* _Directions for this task_
Exclude images; transcribe the rest of the data exactly.

(Records excerpted from a collection)
──────
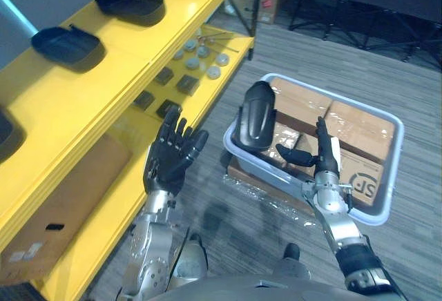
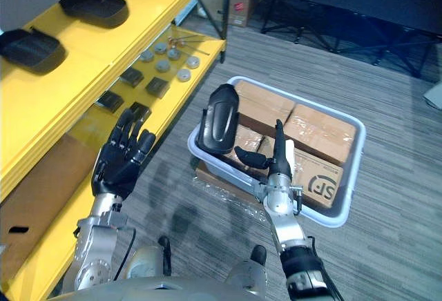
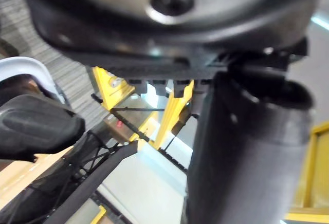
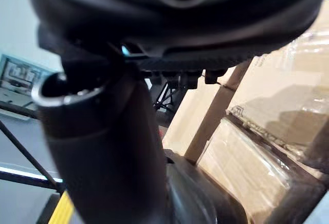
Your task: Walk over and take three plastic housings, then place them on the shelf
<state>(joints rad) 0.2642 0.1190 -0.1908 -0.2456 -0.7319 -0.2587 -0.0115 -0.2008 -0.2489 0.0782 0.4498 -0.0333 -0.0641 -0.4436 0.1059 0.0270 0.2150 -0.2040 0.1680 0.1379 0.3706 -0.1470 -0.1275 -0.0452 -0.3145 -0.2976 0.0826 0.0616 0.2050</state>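
Over the pale rectangular plastic bin (image 1: 392,170), the right hand (image 1: 323,164) is hovering empty, fingers straight, beside the glossy black plastic housing (image 1: 255,116) standing in the bin's corner. The left hand (image 1: 169,157) is spreading empty between bin and yellow shelf (image 1: 97,101).

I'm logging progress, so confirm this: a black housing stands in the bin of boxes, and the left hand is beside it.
Wrong hand. The left eye view shows the right hand beside the housing in the bin; the left hand is raised by the shelf.
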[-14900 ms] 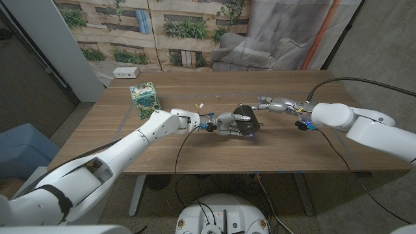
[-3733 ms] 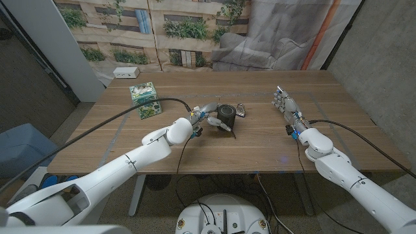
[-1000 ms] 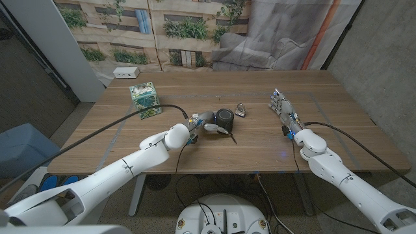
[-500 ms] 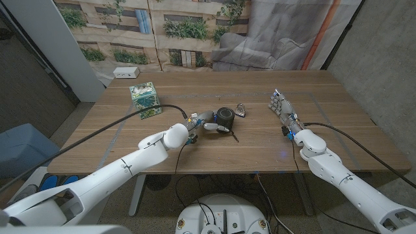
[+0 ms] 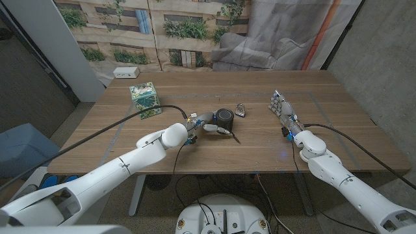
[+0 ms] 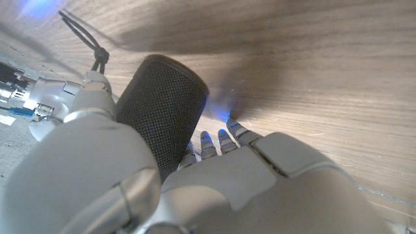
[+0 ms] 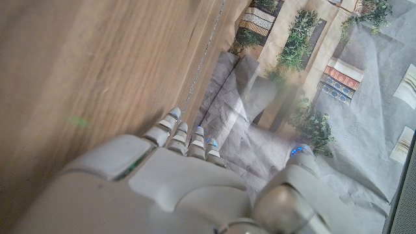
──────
* _Exercise response_
Your task: Walk over and take three plastic housings, then place them on the shelf
<state>(joints rad) 0.2642 0.1190 -0.1908 -0.2456 -0.7319 -0.2587 -0.0115 -0.2008 -0.2489 0.0782 0.4498 -0.0333 -0.0641 -0.4436 0.1059 0.0270 0.2150 -0.2040 0.1680 0.1379 0.3706 -0.1470 -0.1275 -0.0452 -0.3145 -0.2976 0.0826 0.0616 0.2050</state>
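Over the pale rectangular plastic bin (image 1: 392,170), the right hand (image 1: 323,164) is hovering empty, fingers straight, beside the glossy black plastic housing (image 1: 255,116) standing in the bin's corner. The left hand (image 1: 169,157) is spreading empty between bin and yellow shelf (image 1: 97,101).

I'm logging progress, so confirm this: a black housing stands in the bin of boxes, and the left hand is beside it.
Wrong hand. The left eye view shows the right hand beside the housing in the bin; the left hand is raised by the shelf.
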[-14900 ms] 
[-3733 ms] 
[-1000 ms] 
[-500 ms] 
[+0 ms] 
[+0 ms] 
[+0 ms] 

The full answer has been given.